A friend is one that knows you as you are, understands where you have been, accepts what you have become, and still, gently allows you to grow.
~William Shakespeare

Tonight I am grateful for my friend, Pat. I have been a guest at her home these two days. We have been friends since college—for over 35 years now. When I think about my relationship with Pat, I have to smile. At the time I met her I was shy and somewhat socially awkward (though it pains me to admit that.) So the likelihood of my being good friends with anyone was relatively small. I had a small circle of friends in my residence hall at college—people who’d been attracted to my guitar playing and wandered into my room to listen and stayed to learn more about me. But outside of that group I didn’t know many people and though I wanted to connect more with the African American students on campus, I was too shy to find my way into the circle. I spoke acknowledgment to everyone I passed but did not make connections.

It might have continued this way until my graduation if fate hadn’t intervened.

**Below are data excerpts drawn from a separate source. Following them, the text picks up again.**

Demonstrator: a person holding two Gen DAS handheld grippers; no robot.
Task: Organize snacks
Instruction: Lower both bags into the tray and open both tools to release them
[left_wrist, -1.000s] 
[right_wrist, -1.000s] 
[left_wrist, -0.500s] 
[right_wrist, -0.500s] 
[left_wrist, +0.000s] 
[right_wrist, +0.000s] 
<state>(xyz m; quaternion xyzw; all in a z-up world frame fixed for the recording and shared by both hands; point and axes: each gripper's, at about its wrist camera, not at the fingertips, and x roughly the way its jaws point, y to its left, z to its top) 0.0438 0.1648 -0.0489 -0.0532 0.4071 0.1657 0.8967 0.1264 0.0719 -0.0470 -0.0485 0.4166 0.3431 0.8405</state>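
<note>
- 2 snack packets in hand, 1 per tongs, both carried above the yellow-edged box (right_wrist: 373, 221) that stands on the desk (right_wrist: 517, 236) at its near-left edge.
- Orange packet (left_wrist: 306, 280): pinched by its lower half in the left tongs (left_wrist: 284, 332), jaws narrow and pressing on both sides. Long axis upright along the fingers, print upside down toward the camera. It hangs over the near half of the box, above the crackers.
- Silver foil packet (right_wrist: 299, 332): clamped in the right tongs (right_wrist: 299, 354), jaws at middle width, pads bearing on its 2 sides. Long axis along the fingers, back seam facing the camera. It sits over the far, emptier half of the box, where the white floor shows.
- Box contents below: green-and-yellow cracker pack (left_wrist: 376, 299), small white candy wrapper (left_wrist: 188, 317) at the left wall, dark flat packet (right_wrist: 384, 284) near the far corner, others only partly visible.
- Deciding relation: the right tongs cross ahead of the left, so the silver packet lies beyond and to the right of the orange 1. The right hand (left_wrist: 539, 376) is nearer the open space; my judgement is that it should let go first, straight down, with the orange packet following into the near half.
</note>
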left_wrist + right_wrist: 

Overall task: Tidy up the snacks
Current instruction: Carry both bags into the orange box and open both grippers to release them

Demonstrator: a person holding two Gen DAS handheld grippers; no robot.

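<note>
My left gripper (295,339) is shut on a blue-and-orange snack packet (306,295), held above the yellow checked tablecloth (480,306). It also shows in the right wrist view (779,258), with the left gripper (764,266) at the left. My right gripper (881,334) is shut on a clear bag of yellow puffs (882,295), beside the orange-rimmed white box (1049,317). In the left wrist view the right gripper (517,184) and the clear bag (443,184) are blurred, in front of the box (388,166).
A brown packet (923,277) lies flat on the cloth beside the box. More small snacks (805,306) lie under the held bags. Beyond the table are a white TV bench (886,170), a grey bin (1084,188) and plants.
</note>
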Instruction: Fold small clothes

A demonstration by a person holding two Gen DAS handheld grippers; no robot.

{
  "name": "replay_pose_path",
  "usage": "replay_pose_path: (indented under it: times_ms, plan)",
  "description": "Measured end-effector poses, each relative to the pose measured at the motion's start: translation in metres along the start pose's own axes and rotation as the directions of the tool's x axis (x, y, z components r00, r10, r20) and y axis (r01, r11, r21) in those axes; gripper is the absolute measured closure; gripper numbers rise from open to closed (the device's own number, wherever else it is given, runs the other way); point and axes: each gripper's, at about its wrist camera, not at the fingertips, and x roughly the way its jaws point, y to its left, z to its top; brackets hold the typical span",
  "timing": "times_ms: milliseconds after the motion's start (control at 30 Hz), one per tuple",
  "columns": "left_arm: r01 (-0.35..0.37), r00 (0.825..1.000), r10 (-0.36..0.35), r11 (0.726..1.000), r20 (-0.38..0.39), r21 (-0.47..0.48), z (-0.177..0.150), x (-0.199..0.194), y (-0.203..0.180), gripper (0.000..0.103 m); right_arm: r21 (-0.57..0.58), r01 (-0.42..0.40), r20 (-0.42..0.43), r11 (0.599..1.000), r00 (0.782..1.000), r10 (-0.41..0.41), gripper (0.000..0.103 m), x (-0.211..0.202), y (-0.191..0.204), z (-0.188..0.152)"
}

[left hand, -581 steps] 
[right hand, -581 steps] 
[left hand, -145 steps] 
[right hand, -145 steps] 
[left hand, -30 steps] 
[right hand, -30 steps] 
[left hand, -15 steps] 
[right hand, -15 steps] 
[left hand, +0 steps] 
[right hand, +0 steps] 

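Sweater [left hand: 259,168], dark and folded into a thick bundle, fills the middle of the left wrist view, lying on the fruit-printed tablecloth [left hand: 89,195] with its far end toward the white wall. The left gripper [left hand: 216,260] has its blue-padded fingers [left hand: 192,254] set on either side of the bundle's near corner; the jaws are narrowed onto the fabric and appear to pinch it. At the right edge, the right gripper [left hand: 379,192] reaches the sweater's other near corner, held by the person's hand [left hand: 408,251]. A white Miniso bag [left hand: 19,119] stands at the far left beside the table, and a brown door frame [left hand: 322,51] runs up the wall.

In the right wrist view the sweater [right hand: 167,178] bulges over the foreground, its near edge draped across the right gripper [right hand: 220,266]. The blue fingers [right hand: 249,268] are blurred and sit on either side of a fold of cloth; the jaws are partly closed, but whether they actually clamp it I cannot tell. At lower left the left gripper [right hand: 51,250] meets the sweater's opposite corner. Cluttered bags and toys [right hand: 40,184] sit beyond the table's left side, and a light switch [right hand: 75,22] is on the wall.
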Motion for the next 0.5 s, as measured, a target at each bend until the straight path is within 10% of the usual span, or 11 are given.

I was walking from my residence hall toward the center of our large campus. As I looked ahead on the path I could see a young woman coming toward me. I had seen her many times—she lived in my residence hall or one near it and I frequently passed her, always speaking as we passed. On this particular day, as we got closer, she walked deliberately over to me.

“Hello,” a warm smiled creased her lovely mocha-brown features, “We pass each other all the time but we’ve never met. My name is Alma.”
Alma means “soul” in Spanish, I thought to myself and smiling back, shook her hand. “I’m Terry.”
“Glad to meet you, Terry.”
“Likewise,” I smiled and after a moment I excused myself to head on to class, with a thanks to Alma for stopping to introduce herself.

That brief introduction had opened a door that I had been to shy to approach. Shortly after my encounter with Alma, I met Pat. Undoubtedly Alma was able to report to some of the other Black students in her circle that I indeed had a name and actually seemed at least friendly. Pat was one of those who directly or indirectly decided to find out. The rest, as they say, is history.

I am not quite sure how we became such good friends. We are temperamentally quite different and have distinctly different backgrounds and experiences. Yet we have such a heart connection that such differences do not register, especially after three decades of friendship. We’ve gone through marriages, divorces, and single parenthood together. We raised our sons together—Pat’s son is a few months younger than mine—commiserating on being single women trying to raise boys. I of course was also raising a daughter. Through many dangers, toils, and snares our friendship has endured. And though we lost touch with one another for a couple of years in the midst of some life drama Pat was experiencing as well as my own life challenges, we eventually reconnected and have not looked back. Separated by miles, we’ve maintained fairly regular contact, no more than a few weeks going by without some phone contact. We’re as likely to spend two hours on the phone in deep conversation as we are 30 minutes of quick catching up. Through it all, we make it work.

What makes for an enduring friendship? What are the elements of any “successful” relationship? “Love” alone is not enough—at least not in the ways love is portrayed in the mainstream. Love in the verb form requires a great deal of work. It is saying to another being, “I see you, and accept you for all of who you are—those parts I relate to and understand, as well as those that make me shake my head in confusion.” It says that I am here for you, will defend you with my life if necessary. That is a deep commitment and a standard that few people will achieve. For most of us, we won’t know we’re there until that’s tested.

I am grateful for the friendships and relationships I have forged over the years. Some are acquaintanceships that, while they have perhaps lasted many years never went very deep. Friends like Pat are very nearly family–she’s my fourth sister. I echo this sentiment shared by author and activist Helen Keller: “So long as the memory of certain beloved friends lives in my heart, I shall say that life is good.” Good indeed, and I am grateful.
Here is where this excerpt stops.